Job Title: Data Architect II - GCP // Python
Location: USA – Issaquah - Onsite
Role Overview
We are seeking a Data Architect II to design, develop, and implement robust data pipelines and integration solutions using Python and Google Cloud Platform (GCP) services. The ideal candidate will collaborate across teams to deliver scalable, efficient, and secure data systems supporting business needs.
Key Responsibilities
- Design, develop, and implement data pipelines and data integration solutions using Python and GCP services.
- Collaborate with cross-functional teams to gather data requirements and design optimal data solutions.
- Develop, construct, test, and maintain data acquisition pipelines for large volumes of structured and unstructured data (batch and real-time processing).
- Build and maintain ETL processes and data pipelines using Python.
- Design, build, and optimize data models and data architectures for efficient processing and storage.
- Implement data integration and transformation workflows ensuring quality and consistency.
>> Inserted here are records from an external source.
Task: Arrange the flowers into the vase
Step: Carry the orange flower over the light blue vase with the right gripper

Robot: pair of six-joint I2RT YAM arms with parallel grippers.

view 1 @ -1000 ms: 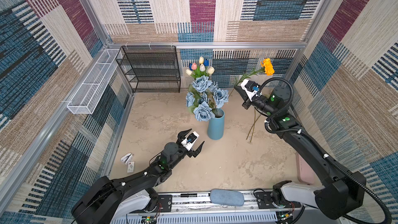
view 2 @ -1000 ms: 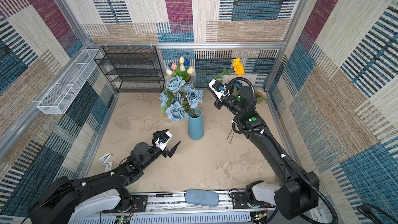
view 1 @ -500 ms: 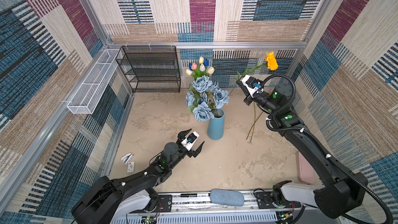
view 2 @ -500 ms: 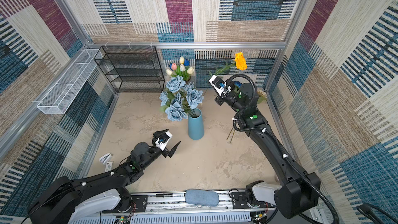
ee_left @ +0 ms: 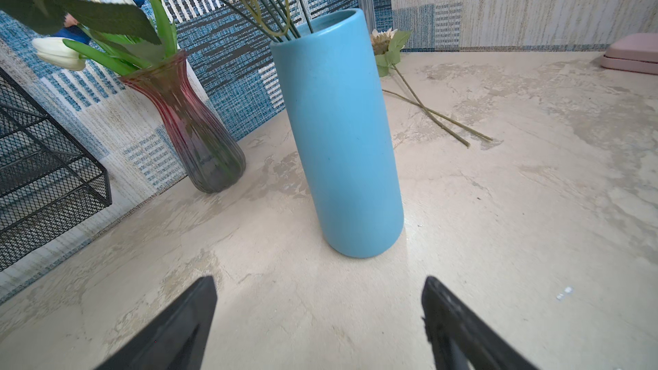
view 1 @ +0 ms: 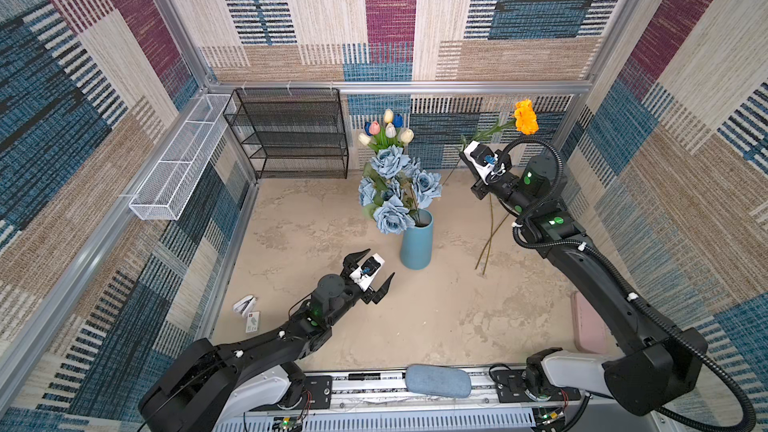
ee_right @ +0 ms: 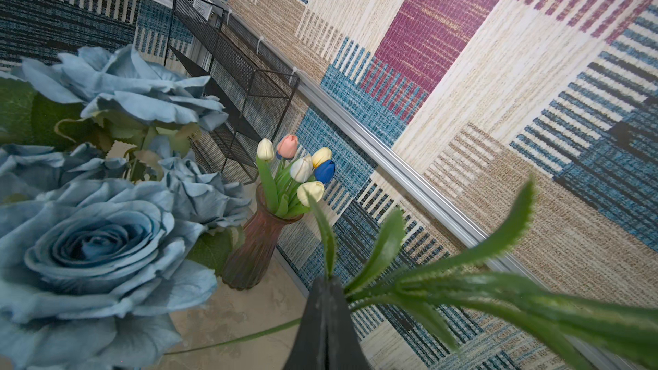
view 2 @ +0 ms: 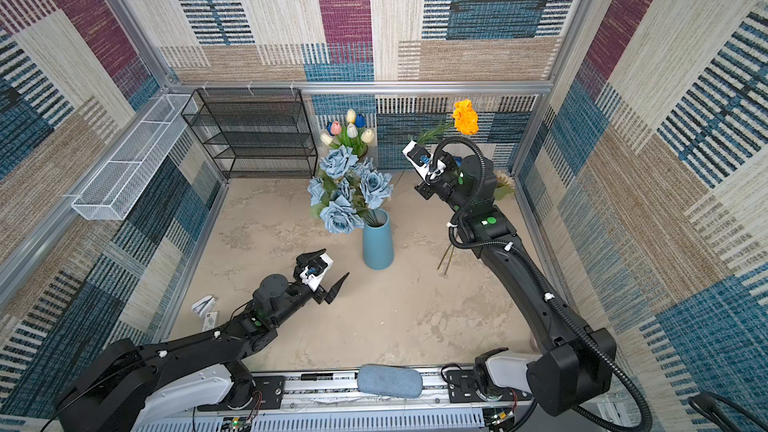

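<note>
Both top views: the table point(view 1: 415, 326) carries the blue vase point(view 1: 417, 238) mid-field. The roses point(view 1: 392, 189) are already in it, heads crowding the left side of the mouth. A glass vase point(ee_left: 199, 137) at the back wall holds the tulips point(view 1: 386, 130). Two loose stems point(view 1: 490, 238) lie crossed on the table right of the blue vase, apart from it. One ends in a sunflower point(ee_left: 382, 39).

The right gripper point(ee_right: 325, 290) is clamped on the stem of the orange bloom point(view 1: 525, 117), at the leaves. The bloom hangs high by the back wall, to the right of the blue vase and well above it. The left gripper point(view 1: 381, 262) is spread wide and empty, low over the table just in front of the blue vase.

Step, as judged: carry the bloom to the blue vase.
- Turn the stem tail downward before the approach.
- Aim for the open right side of the mouth, clear of the rose stems.
- Lower straight; release only once the tail is well inside.
- The left gripper could brace the vase wall against tipping.

Bloom: ruffled orange head, long thin green stem, narrow toothed leaves. Probably light and springy, so expect sway.
</note>
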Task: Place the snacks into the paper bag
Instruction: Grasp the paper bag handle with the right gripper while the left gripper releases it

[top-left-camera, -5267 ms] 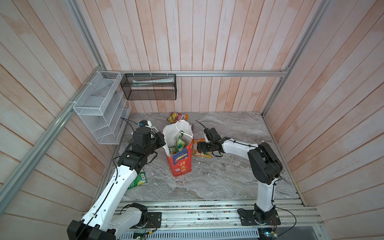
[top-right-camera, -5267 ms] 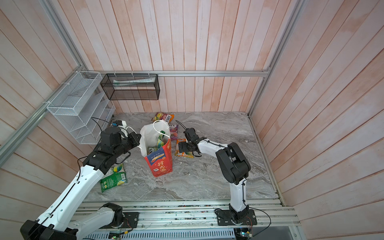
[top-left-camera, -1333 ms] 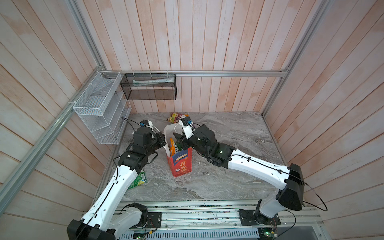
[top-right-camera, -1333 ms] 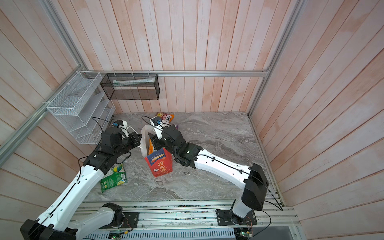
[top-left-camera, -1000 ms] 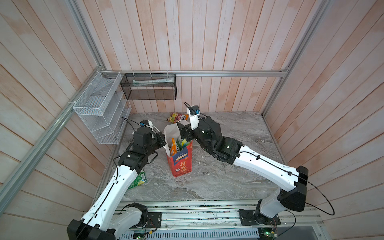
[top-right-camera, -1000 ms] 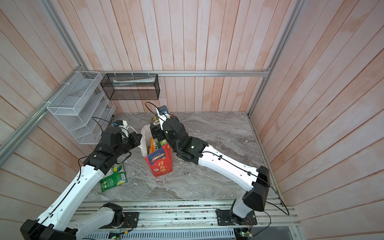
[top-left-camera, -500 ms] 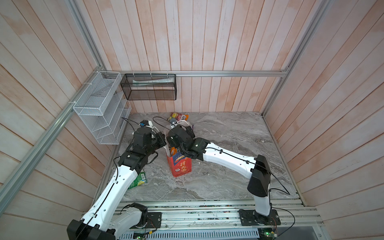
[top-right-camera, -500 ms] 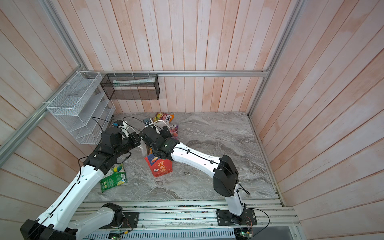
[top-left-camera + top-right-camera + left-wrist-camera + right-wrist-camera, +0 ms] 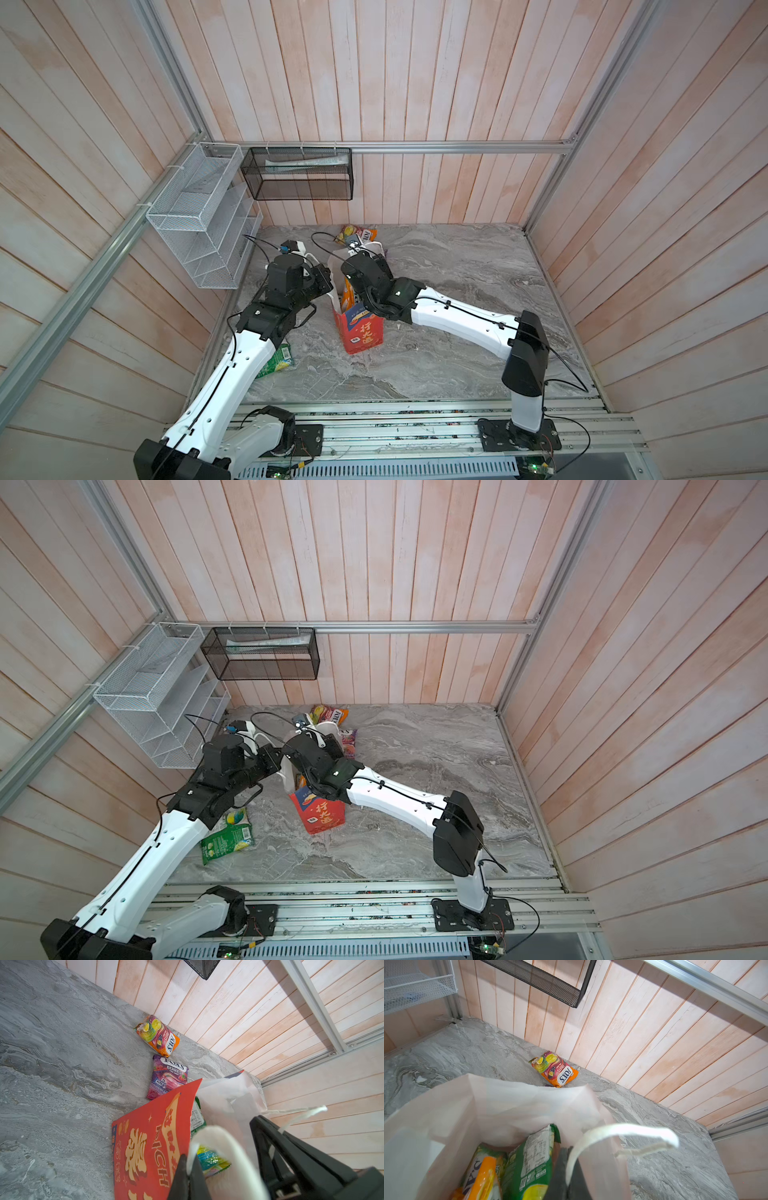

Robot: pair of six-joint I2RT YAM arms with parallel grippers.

- Monitor and troubleshoot pipelines to ensure data availability and reliability.
- Conduct performance tuning and optimization for improved efficiency and scalability.
- Partner with data analysts to deliver necessary datasets and analytical tools.
- Stay current with industry trends and emerging technologies in data engineering.
- Build and manage CI/CD pipelines supporting application development and deployment.
- Collaborate with development, operations, and security teams to ensure reliability and compliance.
- Perform system troubleshooting, performance tuning, and root cause analysis.
- Ensure high availability and disaster recovery planning in cloud architectures.
Mandatory Competencies & Qualifications
- Proven experience as a Data Engineer with strong data architecture knowledge.
- Experience migrating large-scale applications from legacy systems to modern architectures.
- Strong programming skills in Python and Apache Spark for data processing and analytics.
- Hands-on experience with Google Cloud Platform services such as:
- GCS, Dataflow, Cloud Functions, Cloud Composer, Cloud Scheduler, Datastream (CDC), Pub/Sub, BigQuery, Dataproc, and Apache Beam (batch & streaming).
- Proficiency in developing JSON messaging structures for integration with various applications.
- Experience leveraging DevOps and CI/CD tools (GitHub, Terraform) for pipeline reliability and scalability.
- Knowledge of scripting languages like Shell or Perl.
- Experience designing and building ingestion pipelines using REST APIs.
- Expertise in data modeling, data integration, and ETL processes.
- Strong command of SQL and database systems.
- Familiarity with cloud-native database management.
- Understanding of security integration within CI/CD pipelines.
- Knowledge of data warehousing concepts and best practices.